ABOUT THIS EXERCISE =>
Search the data for "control". Each line containing it is to be copied.

RECORDS SUPPLIED =>
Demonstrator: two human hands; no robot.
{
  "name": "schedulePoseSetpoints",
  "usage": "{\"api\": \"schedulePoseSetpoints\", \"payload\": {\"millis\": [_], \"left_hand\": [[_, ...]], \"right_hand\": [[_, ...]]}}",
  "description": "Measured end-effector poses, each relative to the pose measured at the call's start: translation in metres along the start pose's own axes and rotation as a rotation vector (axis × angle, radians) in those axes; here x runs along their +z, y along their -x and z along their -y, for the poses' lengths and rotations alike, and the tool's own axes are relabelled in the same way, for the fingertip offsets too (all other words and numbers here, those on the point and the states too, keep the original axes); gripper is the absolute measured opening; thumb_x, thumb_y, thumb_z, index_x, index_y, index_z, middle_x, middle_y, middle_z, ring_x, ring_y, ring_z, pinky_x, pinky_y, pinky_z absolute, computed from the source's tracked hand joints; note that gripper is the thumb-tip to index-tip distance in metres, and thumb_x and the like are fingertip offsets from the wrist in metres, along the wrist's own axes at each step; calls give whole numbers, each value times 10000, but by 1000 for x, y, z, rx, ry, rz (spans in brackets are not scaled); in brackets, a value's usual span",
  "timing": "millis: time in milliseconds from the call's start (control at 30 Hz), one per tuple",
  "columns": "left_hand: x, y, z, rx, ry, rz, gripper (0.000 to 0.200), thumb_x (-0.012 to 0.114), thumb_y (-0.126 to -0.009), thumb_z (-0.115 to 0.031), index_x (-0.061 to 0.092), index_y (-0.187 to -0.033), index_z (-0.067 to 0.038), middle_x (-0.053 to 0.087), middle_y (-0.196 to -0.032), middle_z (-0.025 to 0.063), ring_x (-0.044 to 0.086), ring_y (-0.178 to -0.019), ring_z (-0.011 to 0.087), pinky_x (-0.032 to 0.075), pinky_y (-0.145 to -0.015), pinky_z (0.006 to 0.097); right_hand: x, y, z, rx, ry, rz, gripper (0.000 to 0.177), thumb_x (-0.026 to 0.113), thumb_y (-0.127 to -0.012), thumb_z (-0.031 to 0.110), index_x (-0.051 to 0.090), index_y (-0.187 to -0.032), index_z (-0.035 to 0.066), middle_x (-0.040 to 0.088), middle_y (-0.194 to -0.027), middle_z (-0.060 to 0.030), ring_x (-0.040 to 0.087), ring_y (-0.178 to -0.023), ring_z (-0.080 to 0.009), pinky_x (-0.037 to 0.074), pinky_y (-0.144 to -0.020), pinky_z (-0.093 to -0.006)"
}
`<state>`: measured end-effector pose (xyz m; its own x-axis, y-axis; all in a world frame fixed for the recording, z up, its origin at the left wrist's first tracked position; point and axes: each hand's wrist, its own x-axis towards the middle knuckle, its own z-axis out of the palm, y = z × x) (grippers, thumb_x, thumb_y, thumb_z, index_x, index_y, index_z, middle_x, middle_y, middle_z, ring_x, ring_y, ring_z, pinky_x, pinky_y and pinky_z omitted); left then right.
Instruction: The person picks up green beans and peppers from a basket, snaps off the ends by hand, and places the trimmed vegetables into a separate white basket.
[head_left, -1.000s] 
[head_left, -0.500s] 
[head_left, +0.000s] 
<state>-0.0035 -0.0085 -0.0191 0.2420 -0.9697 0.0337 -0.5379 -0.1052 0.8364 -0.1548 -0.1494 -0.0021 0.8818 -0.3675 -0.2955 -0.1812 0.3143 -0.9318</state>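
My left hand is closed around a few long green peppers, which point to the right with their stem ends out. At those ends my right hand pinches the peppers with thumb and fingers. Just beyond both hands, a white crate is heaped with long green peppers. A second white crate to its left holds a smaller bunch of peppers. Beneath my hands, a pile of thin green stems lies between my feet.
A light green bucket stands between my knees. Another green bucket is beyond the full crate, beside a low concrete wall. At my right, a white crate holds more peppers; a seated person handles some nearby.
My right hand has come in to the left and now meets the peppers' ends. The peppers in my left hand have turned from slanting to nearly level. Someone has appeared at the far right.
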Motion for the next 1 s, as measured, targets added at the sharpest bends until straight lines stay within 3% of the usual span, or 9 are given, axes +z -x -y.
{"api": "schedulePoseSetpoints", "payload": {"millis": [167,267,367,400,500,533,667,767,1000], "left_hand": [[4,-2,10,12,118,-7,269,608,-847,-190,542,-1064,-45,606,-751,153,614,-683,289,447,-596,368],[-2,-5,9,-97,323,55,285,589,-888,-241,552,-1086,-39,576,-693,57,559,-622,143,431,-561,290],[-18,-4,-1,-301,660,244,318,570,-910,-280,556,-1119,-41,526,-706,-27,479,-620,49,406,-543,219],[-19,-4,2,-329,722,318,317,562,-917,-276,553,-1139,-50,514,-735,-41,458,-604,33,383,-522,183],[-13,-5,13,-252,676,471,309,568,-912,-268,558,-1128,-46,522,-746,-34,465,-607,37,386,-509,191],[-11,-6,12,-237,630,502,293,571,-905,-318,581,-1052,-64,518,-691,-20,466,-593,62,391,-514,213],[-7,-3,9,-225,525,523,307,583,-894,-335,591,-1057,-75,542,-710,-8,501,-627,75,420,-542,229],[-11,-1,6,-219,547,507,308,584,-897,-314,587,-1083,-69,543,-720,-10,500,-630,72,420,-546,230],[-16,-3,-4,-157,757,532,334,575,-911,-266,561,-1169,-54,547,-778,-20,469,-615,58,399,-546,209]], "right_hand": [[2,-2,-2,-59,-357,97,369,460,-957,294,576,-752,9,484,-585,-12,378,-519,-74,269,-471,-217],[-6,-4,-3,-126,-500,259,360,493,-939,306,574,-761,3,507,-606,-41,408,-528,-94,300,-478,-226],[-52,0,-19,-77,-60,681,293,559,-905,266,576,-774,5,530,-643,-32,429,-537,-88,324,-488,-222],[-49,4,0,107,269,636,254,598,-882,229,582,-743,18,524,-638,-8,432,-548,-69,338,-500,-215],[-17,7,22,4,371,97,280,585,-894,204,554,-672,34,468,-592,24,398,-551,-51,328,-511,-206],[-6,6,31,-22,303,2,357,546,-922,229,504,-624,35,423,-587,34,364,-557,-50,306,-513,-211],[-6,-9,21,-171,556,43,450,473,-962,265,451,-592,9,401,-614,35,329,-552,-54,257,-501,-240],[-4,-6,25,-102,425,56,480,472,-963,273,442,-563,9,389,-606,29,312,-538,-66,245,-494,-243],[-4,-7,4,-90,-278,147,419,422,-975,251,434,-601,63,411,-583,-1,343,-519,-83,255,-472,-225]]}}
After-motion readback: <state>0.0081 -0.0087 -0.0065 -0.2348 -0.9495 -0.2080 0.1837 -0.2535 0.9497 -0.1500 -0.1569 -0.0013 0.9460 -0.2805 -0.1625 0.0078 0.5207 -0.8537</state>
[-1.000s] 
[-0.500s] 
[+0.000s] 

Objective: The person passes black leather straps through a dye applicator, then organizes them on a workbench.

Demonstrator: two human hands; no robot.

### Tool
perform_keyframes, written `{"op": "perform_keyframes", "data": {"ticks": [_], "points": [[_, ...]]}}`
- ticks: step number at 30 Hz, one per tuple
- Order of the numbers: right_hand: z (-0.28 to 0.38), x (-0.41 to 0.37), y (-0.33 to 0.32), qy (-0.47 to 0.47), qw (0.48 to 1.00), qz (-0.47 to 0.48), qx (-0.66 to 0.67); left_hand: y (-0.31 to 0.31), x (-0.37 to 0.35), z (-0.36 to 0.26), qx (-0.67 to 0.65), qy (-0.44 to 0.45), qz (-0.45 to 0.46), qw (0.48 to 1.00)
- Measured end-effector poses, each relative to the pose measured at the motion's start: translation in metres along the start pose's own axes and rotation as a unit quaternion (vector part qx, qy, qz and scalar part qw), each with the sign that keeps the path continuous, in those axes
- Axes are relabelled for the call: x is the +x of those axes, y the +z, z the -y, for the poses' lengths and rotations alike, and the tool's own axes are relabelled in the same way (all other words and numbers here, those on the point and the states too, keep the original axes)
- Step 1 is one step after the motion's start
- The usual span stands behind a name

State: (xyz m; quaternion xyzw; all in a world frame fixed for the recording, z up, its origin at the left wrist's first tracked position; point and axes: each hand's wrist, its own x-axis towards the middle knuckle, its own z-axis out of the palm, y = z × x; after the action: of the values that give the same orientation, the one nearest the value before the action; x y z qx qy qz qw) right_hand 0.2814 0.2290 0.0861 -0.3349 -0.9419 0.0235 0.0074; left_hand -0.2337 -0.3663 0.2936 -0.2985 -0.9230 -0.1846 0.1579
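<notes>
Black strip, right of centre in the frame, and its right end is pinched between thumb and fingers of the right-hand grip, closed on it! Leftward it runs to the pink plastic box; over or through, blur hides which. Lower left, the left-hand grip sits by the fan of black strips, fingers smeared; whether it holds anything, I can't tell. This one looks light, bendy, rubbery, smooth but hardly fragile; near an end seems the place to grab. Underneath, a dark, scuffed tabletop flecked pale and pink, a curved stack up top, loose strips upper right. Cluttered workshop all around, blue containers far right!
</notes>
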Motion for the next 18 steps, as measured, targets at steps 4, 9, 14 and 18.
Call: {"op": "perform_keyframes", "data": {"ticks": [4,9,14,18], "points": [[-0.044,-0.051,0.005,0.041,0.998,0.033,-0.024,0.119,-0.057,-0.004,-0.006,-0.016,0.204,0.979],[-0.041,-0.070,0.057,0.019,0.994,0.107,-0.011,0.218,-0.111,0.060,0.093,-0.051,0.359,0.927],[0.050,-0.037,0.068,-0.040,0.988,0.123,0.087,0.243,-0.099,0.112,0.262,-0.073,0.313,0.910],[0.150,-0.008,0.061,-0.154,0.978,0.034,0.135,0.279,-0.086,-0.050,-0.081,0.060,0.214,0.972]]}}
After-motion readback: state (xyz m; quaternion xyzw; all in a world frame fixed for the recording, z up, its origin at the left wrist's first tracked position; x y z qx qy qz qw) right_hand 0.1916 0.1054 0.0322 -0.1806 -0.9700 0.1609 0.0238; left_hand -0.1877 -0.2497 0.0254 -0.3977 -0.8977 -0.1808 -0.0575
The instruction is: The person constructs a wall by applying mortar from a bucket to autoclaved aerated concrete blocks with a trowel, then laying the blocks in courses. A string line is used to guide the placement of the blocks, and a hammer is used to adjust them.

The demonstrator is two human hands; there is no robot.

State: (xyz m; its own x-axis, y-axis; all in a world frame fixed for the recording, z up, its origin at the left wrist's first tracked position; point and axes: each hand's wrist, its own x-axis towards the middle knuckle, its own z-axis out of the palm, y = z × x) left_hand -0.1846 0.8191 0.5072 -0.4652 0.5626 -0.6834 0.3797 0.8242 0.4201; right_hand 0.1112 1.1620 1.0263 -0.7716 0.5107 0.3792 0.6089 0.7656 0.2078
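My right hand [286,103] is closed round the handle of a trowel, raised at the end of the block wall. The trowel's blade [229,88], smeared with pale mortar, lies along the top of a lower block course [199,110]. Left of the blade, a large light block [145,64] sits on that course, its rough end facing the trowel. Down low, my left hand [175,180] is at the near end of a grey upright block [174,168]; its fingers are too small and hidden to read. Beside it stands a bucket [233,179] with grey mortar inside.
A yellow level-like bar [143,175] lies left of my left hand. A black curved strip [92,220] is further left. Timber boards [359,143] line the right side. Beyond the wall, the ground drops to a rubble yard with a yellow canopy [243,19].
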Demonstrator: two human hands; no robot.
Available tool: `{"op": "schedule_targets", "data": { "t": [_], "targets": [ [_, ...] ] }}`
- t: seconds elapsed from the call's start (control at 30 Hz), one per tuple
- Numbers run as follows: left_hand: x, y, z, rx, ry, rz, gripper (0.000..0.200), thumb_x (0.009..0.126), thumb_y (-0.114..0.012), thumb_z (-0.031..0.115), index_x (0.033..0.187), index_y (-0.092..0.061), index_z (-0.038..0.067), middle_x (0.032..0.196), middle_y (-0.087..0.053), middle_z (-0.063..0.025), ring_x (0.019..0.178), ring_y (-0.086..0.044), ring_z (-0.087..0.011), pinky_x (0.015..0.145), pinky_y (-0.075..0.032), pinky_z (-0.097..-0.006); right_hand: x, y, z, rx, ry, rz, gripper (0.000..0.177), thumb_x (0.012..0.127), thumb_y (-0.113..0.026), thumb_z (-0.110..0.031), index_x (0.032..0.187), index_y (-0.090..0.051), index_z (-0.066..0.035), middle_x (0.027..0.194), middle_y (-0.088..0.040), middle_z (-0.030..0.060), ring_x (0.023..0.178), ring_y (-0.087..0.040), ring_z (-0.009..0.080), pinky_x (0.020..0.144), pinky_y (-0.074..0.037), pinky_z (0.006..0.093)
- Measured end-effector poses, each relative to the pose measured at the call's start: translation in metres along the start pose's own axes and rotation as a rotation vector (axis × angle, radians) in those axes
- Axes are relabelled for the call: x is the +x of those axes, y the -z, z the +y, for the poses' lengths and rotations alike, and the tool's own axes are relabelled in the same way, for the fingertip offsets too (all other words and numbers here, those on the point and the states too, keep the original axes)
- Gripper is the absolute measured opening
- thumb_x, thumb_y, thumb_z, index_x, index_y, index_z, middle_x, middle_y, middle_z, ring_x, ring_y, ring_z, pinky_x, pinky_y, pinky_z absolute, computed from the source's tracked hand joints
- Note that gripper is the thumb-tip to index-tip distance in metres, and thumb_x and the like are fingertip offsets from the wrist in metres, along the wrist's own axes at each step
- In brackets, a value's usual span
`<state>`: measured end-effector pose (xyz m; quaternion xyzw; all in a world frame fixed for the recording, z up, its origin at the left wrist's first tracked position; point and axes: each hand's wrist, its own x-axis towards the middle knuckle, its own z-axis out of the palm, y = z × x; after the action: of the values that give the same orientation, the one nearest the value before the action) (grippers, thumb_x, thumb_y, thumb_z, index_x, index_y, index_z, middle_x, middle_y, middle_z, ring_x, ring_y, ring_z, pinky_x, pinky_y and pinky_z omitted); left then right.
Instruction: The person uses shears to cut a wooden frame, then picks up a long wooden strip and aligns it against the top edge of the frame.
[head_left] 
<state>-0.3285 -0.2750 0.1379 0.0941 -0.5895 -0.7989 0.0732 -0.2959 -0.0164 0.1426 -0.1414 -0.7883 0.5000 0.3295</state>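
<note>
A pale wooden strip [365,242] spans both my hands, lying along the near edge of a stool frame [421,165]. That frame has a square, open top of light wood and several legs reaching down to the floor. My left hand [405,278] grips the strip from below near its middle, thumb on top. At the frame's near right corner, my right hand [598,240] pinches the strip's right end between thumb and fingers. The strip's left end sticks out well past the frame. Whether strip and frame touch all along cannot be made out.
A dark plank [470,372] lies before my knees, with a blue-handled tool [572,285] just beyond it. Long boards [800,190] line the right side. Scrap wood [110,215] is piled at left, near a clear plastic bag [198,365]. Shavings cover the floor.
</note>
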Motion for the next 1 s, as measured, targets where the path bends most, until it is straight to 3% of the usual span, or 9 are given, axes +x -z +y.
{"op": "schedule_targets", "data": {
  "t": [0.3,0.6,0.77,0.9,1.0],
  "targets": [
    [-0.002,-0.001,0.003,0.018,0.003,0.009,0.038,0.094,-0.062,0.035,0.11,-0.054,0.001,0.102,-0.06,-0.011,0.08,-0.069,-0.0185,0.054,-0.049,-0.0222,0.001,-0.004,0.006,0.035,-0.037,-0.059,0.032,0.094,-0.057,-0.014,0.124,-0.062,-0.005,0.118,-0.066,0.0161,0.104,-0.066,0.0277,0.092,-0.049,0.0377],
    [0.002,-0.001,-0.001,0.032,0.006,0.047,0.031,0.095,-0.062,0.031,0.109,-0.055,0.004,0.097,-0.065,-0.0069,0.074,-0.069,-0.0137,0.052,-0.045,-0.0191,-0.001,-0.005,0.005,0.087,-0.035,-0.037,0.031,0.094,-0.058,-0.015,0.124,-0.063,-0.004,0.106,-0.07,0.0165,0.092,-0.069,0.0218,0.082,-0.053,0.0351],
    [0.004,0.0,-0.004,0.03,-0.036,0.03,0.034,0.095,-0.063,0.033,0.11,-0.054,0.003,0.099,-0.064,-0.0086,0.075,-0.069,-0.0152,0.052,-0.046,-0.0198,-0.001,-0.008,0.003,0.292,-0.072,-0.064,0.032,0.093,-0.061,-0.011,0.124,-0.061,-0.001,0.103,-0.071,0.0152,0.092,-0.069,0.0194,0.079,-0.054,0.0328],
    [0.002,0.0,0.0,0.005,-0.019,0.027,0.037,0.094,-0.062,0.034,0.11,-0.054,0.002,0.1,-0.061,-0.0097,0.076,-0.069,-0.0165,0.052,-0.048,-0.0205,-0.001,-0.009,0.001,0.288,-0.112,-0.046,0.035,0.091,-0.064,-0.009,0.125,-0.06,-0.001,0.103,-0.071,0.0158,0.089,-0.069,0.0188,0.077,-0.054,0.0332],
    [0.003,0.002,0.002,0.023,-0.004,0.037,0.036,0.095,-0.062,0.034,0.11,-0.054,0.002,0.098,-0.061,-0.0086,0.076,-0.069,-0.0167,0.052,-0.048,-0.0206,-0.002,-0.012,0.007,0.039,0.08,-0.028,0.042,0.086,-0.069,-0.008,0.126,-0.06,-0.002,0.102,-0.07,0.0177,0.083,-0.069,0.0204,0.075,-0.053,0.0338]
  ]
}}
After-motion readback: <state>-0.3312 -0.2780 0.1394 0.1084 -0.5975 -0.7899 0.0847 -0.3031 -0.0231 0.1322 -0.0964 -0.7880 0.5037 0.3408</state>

EXERCISE RESULT =>
  "timing": "millis: time in milliseconds from the call's start (control at 30 Hz), one per tuple",
- t: seconds elapsed from the call's start (control at 30 Hz), one per tuple

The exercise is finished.